Desde que apresentei a ela o jardim ao sol e ela sentiu a grama, a terra, as plantas e o espaço todo só para ela, penso que, a lembrança dos dias na gaiola compartilhada com mais oito gatos nem sempre gentis uns com os outros, deve ter começado a se esmaecer. Porque ela, antes desconfiada de tudo, ficou muito feliz explorando cada recanto. Corria e corria, farejava cada novidade e cada pequeno detalhe era digno de todo interesse.
Arbustos de azáleas foram estudados atenciosamente, a samambaia xaxim e os pés de café (temos quatro! cujas sementes foram semeadas pelos passarinhos) foram valentemente escalados com facilidade. Só não sabia ainda como descer e pedia ajuda. Mas nos dias seguintes deixei que resolvesse sozinha mais esse problema.
Descobriu logo que os arbustos de filodendros e samambaias paulistinhas podiam ser utilizados para brincar de esconder.
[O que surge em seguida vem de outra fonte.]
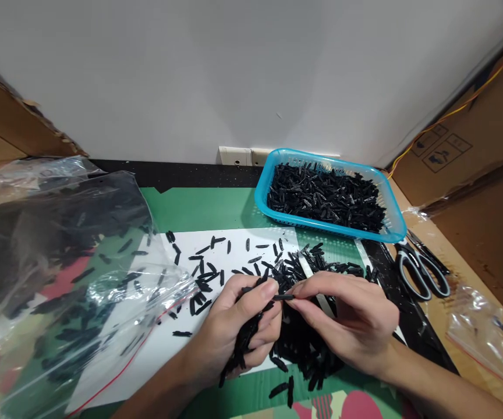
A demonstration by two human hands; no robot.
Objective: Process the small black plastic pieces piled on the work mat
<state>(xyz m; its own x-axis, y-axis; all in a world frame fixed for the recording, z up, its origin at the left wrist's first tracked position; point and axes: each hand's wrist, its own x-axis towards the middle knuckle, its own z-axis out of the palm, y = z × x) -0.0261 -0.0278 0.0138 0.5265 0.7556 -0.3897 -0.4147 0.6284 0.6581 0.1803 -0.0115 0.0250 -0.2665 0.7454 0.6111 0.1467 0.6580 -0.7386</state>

Ali, no jardim, nem adiantava chamar... sempre respondia com seus miados coloridos, mas só vinha mesmo quando a fome apertava ou o sono chegava. E ela tem fome e sono o tempo todo, parece. Ainda bem senão ficaria torrando ao sol no alto do pé de café, o seu favorito.
O Primeiro Susto
Domitila não saía de perto de mim em nenhum momento quando dentro de casa. Podia estar dormindo profundamente em sua almofada ao lado do computador, ou no tapete da cozinha, no piso do banheiro, no sofá da sala de TV, na cadeira da copa. Mas bastava que me levantasse sem ruído algum para que suas orelhas detectassem imediatamente. Levantava-se como sonâmbula, os olhos semicerrados, espreguiçando-se e alongando-se, tonta de sono, mas juntando-se a mim.
Uma noite, estava em meu colo na sala de TV. Eu estava muito cansada e nem me dei conta de que havia dormido durante o programa. Quando acordei era mais de meia noite e Domitila não estava. Chamei e não veio resposta. Chamei de novo e de novo. Nada. Procurei pela casa toda sempre chamando e o silêncio era total. Fui para o jardim e continuei chamando baixinho para não perturbar a vizinhança, mas nem sinal dos delicados miados de resposta. Fui até perto do portão da garagem e chamei em surdina — Domitiiila! Pchiuí pchiuí! — Nada!
Fiquei aflita pensando que se ela tivesse sumido na noite e que eu pudesse ter perdido sua companhia constante e já tão importante em minha vida, abriria um vácuo difícil de preencher... Ó meu Deus, não! Não quero ficar sem minha belezinha! Ai... não!...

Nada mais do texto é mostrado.